Our emotions feed off each other. Happiness spreads like laughter. Loneliness spreads like the flu. You might not see it, but someone you talked to is a bit down. They react to you a bit cold. You start feeling a bit cold towards them. A bit unwanted, too. Soon you start feeling a bit cold the next time someone else reaches out to you. You start shutting them off, too.
Putting two lonely people together will not cure their loneliness, because loneliness is not lack of contact.
The fundamental issue is confusing contact with connection.
Happiness spreads like laughter. Loneliness spreads like the flu.
If you feel vulnerable and unsupported, it is difficult to engage and be empathetic with others. It is difficult to put yourself in a vulnerable position in which others can trust you – a position in which you can form friendships. It is difficult to build supportive connections if you are deeply longing for support yourself.
It is easier to send a cheery text message than to truly talk about how we really are. It is easier to feign friendship than it is to open up and bond. Yet these flighty, superficial friendships might just make you feel even more alone than ever. We say hello, but do we really know each other? Is this someone I can really trust? Do they say “how are you”, then fade back to the way they were before?
Some people are not as bothered by loneliness as others. Some may thrive with a sense of isolation, while others may fall into the depths of despair…

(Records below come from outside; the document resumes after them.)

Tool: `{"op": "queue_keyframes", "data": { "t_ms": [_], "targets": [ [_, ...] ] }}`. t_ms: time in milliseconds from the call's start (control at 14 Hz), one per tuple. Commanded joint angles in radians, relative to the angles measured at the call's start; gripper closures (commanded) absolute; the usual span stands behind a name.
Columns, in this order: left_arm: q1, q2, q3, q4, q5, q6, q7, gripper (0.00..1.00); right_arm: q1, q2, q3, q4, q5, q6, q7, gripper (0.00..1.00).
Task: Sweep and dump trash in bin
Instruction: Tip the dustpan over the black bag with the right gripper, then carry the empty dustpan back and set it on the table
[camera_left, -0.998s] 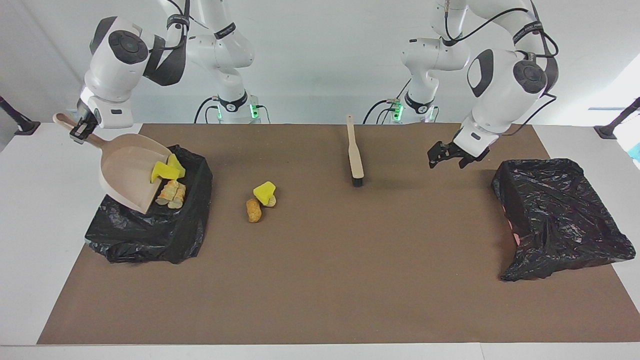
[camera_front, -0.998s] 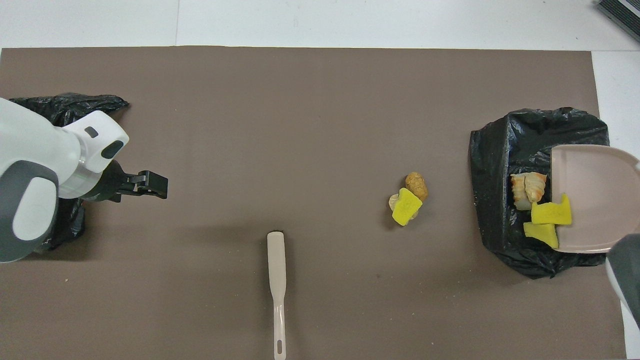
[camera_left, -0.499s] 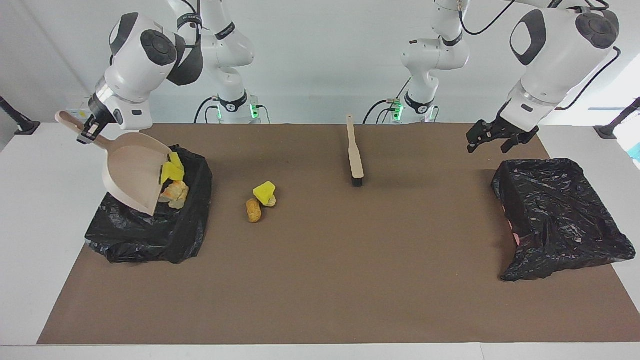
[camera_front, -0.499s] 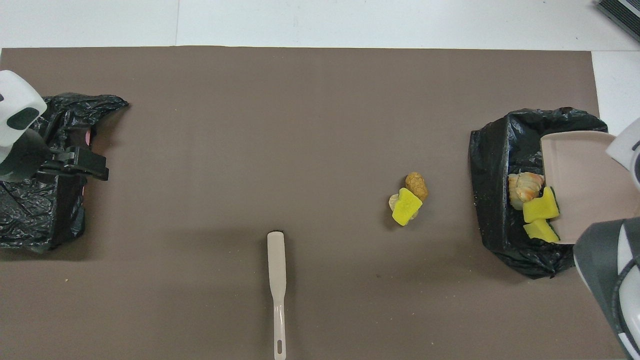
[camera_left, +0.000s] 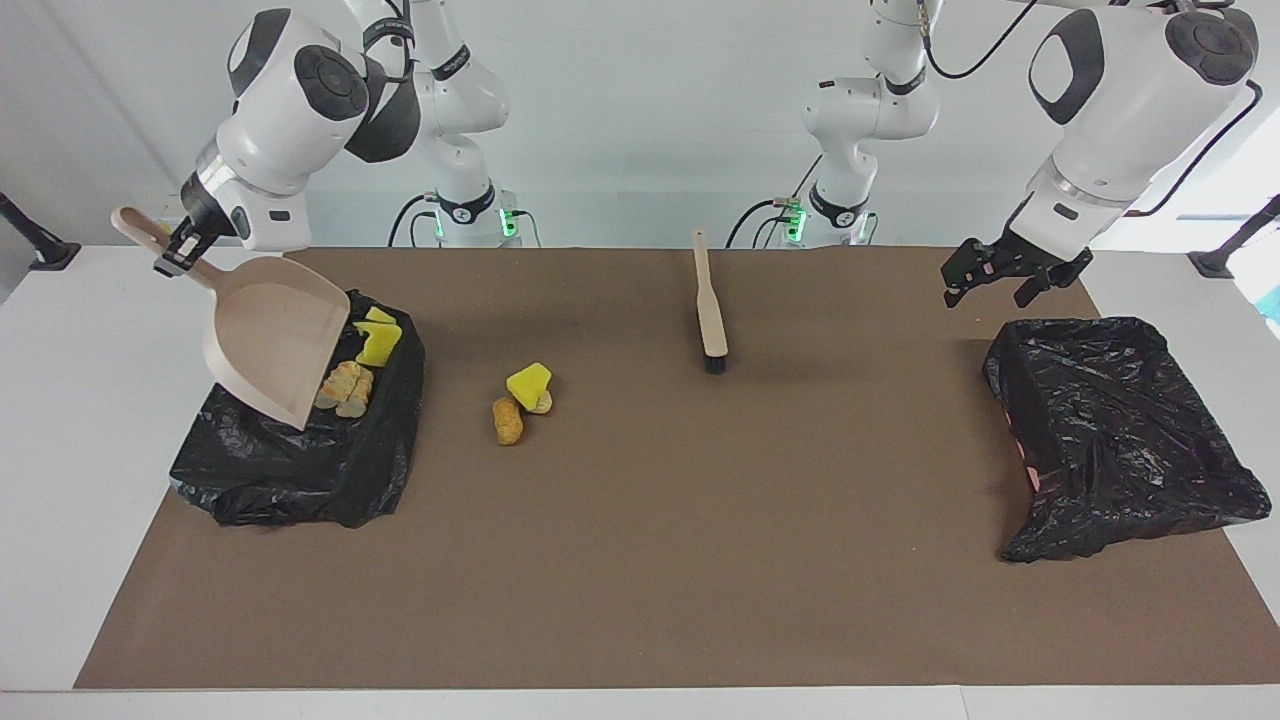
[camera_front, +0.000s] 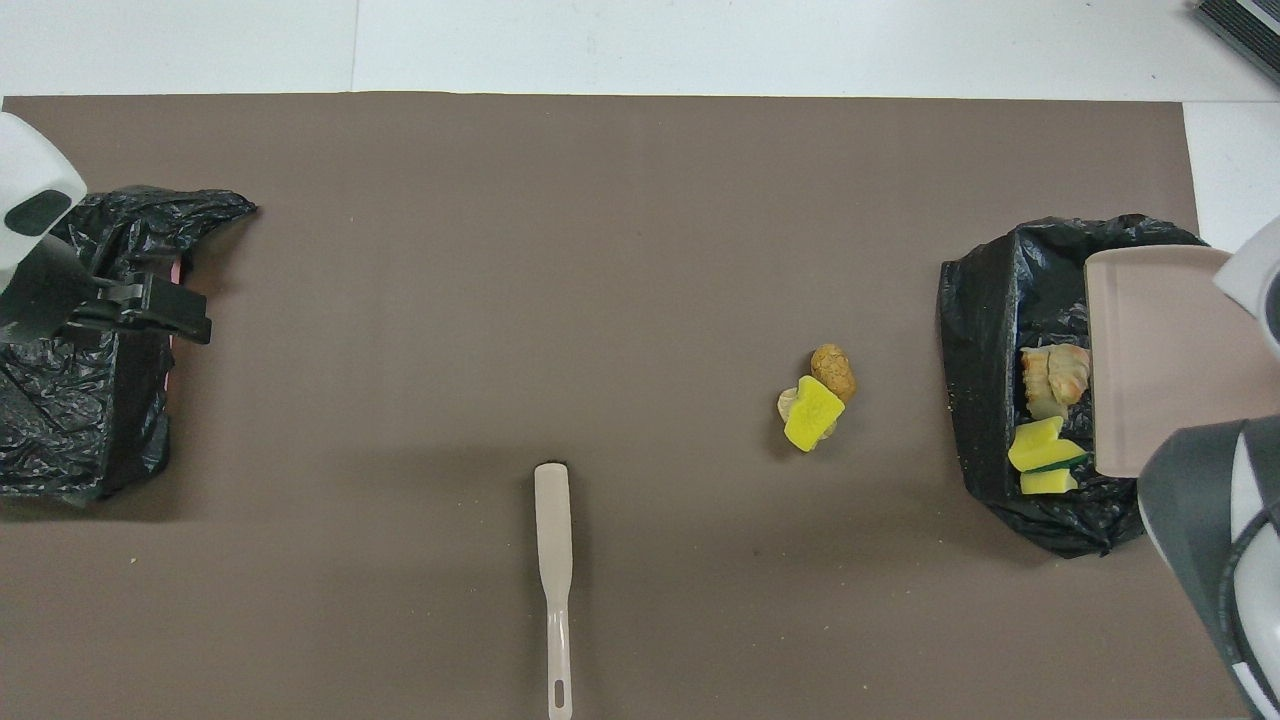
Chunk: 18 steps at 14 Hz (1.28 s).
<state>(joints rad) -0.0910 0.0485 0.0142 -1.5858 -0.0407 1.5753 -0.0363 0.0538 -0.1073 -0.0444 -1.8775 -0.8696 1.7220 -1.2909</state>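
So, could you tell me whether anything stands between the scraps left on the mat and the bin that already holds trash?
Nothing visible does: bare mat separates the leftover scraps from the bin. The brush lies toward the left arm's end.

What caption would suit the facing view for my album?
Right pincer tips dustpan over bin; scraps remain beside brush.
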Motion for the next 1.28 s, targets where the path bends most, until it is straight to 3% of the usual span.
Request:
{"op": "queue_keyframes", "data": {
  "t_ms": [0, 357, 499, 998, 1212],
  "targets": [
    [0.007, 0.007, -0.004, 0.018, 0.021, -0.017, 0.007, 0.00, -0.047, 0.009, -0.018, 0.046, 0.111, -0.013, 0.002, 1.00],
    [0.007, 0.007, -0.003, 0.018, 0.022, -0.017, 0.007, 0.00, -0.046, 0.015, -0.003, 0.122, 0.190, -0.056, 0.080, 1.00],
    [0.008, 0.007, -0.003, 0.018, 0.022, -0.014, 0.007, 0.00, -0.046, 0.014, 0.024, 0.173, 0.301, -0.108, 0.192, 1.00],
    [-0.010, 0.005, -0.005, 0.014, 0.058, 0.002, 0.081, 0.00, -0.040, -0.017, 0.107, 0.169, 0.697, -0.183, 0.851, 1.00],
    [-0.007, 0.005, -0.005, 0.013, 0.059, 0.003, 0.081, 0.00, 0.088, 0.036, 0.144, 0.169, 0.741, -0.112, 1.205, 1.00]
  ]
}}
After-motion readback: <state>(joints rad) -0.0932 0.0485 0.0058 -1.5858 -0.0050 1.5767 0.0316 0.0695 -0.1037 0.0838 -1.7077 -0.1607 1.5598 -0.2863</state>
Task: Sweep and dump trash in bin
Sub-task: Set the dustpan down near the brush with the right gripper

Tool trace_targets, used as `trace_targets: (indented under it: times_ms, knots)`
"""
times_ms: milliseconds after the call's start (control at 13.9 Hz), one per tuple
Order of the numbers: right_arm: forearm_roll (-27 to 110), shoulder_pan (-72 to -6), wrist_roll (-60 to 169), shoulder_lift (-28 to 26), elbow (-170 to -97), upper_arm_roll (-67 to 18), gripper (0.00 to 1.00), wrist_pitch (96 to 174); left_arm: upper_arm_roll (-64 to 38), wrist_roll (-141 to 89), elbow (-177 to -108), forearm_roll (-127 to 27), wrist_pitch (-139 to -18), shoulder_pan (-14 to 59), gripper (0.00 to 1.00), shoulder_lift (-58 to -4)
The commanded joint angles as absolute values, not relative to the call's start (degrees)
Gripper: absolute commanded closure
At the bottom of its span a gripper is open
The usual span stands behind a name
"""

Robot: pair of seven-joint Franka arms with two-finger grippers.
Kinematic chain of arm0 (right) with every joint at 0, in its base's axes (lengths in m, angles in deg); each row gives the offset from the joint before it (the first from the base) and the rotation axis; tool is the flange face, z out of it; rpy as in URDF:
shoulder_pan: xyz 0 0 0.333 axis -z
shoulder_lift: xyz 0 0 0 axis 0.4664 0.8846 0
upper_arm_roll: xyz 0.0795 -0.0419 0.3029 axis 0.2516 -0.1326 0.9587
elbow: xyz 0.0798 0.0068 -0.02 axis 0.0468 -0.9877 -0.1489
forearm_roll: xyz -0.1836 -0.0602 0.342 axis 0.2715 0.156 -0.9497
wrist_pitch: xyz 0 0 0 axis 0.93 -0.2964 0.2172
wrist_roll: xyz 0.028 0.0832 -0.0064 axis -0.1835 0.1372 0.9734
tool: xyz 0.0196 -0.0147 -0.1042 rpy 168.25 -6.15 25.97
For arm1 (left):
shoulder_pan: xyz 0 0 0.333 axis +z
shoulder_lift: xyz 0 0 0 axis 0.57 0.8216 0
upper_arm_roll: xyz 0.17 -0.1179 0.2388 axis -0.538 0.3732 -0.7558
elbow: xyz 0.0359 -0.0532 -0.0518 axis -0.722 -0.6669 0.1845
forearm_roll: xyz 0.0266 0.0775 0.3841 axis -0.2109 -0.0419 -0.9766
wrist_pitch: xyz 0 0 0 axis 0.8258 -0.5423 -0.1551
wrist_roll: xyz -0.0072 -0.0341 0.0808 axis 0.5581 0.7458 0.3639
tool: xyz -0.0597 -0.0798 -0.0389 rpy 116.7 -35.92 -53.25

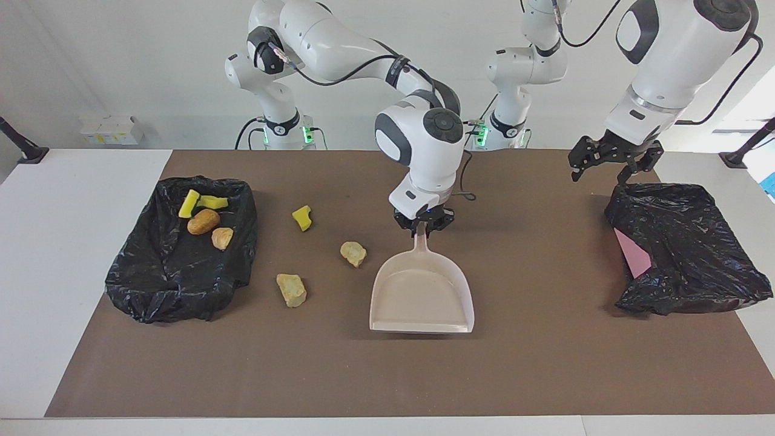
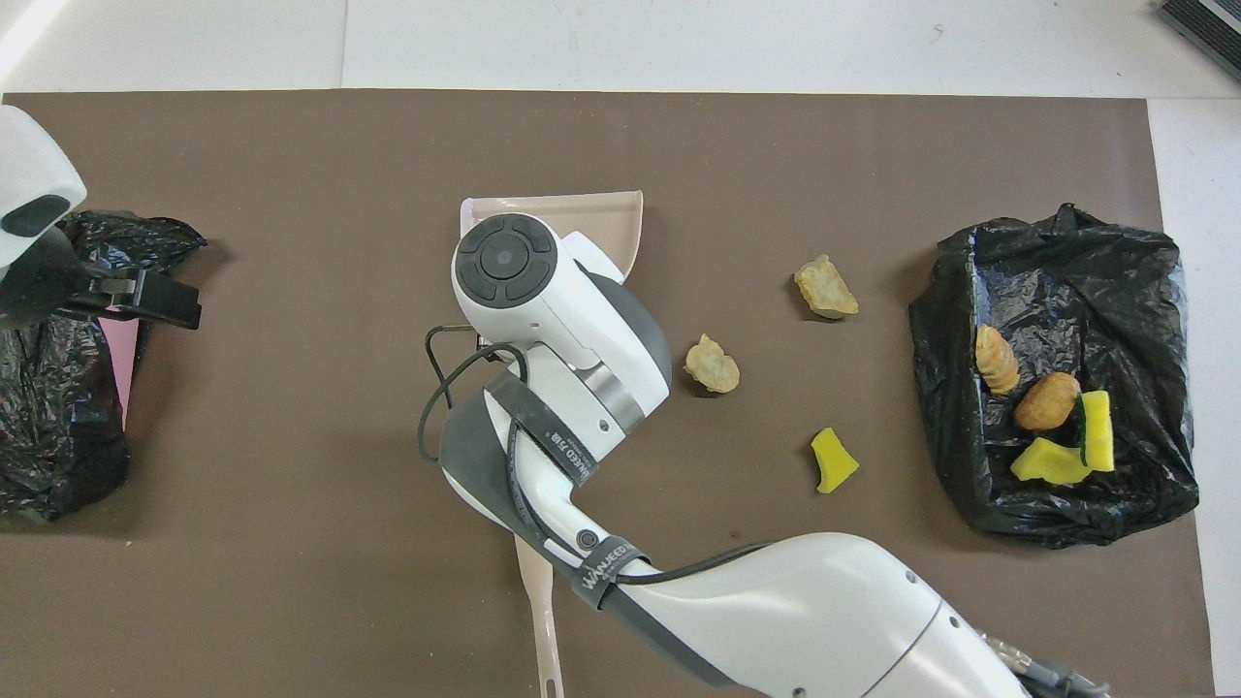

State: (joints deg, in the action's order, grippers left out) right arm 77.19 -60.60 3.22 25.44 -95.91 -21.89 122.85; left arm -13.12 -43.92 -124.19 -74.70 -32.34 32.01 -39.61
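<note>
My right gripper (image 1: 422,225) is shut on the handle of the beige dustpan (image 1: 422,297), low over the middle of the mat, with the pan's open edge pointing away from the robots. The pan is empty. Three pieces of trash lie on the mat between pan and bin: a yellow sponge chunk (image 1: 302,217), a pale lump (image 1: 353,253) and another lump (image 1: 291,289). The black-bagged bin (image 1: 151,284) at the right arm's end holds several scraps, among them a brown oval (image 1: 203,221). My left gripper (image 1: 600,174) hangs open over the other bag's edge.
A second black bag (image 1: 696,254) with a pink sheet (image 1: 633,253) lies at the left arm's end. The brush handle (image 2: 536,611) shows near the robots, mostly covered by my right arm. A brown mat (image 1: 387,375) covers the table.
</note>
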Motion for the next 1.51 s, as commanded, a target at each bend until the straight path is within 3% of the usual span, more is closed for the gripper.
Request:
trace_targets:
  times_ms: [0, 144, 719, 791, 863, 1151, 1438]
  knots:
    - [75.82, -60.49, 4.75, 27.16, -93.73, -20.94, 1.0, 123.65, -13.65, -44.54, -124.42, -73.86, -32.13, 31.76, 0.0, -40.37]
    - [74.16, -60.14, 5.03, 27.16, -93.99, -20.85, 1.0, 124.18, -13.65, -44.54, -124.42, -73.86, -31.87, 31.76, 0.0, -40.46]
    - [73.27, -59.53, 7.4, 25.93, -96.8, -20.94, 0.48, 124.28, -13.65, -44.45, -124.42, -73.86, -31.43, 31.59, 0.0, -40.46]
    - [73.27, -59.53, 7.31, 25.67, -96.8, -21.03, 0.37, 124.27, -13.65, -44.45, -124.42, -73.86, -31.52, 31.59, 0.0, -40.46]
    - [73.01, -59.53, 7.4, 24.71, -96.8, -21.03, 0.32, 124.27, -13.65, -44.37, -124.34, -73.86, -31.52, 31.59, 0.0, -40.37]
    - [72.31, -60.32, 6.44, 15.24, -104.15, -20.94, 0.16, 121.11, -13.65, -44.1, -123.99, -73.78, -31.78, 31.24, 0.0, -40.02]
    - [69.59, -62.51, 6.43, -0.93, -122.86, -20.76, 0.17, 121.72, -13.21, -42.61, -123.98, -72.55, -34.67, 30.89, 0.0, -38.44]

Just as not all who wander are lost, not all who are alone are lonely. The scary thing about loneliness is, it is a silent killer. It may show up somewhere we don’t expect it. Sometimes we may indeed need to reach out beyond our natural instinct of just caring for ourselves, because, fundamentally, we are all happier with some more love, both given and received.
Contact is not connection.
But with no contact, there is no connection either.